Which lines in the entries below contain the string "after"? Show each of them in full.

|---|

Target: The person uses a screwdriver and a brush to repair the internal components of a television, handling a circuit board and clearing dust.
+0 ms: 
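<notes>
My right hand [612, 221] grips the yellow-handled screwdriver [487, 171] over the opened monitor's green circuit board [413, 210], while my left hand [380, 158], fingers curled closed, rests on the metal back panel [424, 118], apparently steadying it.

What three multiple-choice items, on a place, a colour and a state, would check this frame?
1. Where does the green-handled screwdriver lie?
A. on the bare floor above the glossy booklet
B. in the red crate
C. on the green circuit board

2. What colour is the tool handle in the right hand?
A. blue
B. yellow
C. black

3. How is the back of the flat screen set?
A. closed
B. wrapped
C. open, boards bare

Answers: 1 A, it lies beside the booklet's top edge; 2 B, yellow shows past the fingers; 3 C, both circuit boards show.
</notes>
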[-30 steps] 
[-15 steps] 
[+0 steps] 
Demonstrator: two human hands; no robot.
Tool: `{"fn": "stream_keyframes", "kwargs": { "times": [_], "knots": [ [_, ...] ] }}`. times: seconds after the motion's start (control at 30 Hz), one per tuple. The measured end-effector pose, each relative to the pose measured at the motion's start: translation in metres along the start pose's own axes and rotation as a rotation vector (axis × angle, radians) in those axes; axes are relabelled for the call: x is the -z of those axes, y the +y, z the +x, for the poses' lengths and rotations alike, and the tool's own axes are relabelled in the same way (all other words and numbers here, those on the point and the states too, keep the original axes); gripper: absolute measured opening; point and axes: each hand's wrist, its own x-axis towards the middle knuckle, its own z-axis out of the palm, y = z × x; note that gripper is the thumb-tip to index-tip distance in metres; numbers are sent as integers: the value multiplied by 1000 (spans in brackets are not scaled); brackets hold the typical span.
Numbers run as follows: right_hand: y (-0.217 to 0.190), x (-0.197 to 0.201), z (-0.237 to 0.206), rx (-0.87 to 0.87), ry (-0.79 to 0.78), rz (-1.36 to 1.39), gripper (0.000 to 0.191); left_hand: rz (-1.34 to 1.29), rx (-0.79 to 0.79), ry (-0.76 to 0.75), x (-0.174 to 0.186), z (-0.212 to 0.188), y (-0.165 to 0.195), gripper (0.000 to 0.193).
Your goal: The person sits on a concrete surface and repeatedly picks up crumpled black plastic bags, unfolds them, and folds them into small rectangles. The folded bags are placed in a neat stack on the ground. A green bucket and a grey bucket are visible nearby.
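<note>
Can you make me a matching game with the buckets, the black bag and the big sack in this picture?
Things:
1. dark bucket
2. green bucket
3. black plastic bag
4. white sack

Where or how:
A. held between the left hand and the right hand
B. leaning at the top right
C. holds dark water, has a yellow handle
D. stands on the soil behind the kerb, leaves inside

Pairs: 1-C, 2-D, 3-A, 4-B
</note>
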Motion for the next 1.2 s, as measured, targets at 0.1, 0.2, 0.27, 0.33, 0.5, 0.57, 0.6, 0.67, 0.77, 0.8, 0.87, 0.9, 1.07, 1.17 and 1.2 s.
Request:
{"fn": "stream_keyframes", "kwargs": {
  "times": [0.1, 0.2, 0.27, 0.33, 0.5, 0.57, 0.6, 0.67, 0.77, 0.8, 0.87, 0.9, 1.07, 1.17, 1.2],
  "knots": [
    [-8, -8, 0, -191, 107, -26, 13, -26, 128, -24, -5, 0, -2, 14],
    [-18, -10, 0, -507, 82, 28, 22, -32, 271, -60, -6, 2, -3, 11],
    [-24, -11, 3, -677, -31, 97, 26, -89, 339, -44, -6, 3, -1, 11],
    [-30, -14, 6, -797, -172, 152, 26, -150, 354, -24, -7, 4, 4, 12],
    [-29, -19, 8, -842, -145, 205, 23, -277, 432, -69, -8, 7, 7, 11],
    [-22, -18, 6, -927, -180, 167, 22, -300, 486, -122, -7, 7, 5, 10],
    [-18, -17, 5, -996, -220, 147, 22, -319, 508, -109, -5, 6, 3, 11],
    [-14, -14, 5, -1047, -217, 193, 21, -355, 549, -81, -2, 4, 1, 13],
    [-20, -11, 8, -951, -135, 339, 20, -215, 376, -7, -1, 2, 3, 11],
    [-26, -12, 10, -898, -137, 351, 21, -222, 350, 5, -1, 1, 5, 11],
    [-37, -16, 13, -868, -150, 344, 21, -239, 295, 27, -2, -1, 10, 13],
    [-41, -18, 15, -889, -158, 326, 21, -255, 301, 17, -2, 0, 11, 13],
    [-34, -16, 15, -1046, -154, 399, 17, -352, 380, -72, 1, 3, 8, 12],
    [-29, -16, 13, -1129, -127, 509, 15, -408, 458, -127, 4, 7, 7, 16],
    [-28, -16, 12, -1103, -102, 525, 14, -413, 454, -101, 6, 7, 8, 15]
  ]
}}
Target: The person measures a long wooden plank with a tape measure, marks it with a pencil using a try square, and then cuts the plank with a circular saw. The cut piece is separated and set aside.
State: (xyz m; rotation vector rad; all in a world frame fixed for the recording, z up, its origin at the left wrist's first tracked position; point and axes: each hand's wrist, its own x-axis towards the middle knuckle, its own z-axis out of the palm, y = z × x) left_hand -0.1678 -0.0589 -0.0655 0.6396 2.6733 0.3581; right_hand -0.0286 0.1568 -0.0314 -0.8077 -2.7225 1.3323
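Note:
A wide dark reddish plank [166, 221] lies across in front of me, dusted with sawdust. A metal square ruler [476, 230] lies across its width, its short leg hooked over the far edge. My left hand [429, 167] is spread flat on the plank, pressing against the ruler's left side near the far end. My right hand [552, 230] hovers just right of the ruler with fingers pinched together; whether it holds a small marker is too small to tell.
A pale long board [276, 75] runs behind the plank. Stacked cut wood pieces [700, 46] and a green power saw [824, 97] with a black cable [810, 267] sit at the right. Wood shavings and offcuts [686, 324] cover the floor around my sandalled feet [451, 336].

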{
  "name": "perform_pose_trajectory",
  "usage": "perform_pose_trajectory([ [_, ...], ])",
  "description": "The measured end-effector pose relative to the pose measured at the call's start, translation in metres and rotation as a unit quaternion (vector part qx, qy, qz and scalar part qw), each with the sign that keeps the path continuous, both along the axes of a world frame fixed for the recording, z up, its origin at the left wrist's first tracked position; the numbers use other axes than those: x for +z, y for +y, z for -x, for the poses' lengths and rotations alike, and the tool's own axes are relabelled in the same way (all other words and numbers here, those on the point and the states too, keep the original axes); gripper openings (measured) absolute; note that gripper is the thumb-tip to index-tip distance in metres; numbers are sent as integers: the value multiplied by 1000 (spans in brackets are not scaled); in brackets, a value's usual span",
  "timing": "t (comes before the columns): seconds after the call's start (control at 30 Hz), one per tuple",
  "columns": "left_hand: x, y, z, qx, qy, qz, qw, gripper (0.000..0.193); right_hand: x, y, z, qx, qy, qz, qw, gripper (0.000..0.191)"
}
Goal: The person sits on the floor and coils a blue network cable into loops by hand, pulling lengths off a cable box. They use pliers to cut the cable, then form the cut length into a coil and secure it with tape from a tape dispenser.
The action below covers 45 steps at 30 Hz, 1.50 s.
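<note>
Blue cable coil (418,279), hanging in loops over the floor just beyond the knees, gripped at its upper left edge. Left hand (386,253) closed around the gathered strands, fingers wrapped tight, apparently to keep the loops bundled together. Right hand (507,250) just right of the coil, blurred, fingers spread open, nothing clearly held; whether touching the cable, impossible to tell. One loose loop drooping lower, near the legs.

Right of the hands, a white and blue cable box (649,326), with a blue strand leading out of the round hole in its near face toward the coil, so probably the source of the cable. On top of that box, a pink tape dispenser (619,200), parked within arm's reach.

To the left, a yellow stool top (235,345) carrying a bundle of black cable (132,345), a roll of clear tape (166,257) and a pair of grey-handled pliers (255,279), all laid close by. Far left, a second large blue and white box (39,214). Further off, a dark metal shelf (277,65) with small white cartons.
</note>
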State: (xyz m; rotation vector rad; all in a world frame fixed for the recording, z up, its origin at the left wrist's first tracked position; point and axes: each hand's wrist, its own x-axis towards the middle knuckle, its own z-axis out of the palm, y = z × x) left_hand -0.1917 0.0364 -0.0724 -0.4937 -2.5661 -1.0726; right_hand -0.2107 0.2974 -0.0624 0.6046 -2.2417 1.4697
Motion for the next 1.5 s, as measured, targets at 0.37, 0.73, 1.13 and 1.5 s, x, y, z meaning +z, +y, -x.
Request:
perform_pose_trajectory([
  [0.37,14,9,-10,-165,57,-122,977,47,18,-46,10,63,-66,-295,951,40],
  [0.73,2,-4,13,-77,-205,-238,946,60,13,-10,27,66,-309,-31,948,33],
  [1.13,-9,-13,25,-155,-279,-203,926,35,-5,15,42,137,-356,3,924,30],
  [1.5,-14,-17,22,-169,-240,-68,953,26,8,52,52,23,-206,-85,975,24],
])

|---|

• _Solution to this exercise_:
Tool: `{"fn": "stream_keyframes", "kwargs": { "times": [_], "knots": [ [_, ...] ] }}`. times: seconds after the motion's start (control at 30 Hz), one per tuple. The measured end-effector pose, each relative to the pose measured at the motion's start: translation in metres along the start pose's own axes and rotation as a rotation vector (axis × angle, radians) in those axes; axes are relabelled for the call: x is the -z of those axes, y the +y, z the +x, for the poses' lengths and rotations alike, and the tool's own axes are relabelled in the same way (all other words and numbers here, those on the point and the states too, keep the original axes); gripper: absolute measured opening; point and axes: each hand's wrist, its own x-axis towards the middle knuckle, its own z-axis out of the palm, y = z × x; note that gripper is the thumb-tip to index-tip distance in metres; numbers are sent as integers: the value multiplied by 1000 (spans in brackets are not scaled); brackets hold the typical span.
  "timing": "t (comes before the columns): seconds after the call's start (control at 30 Hz), one per tuple",

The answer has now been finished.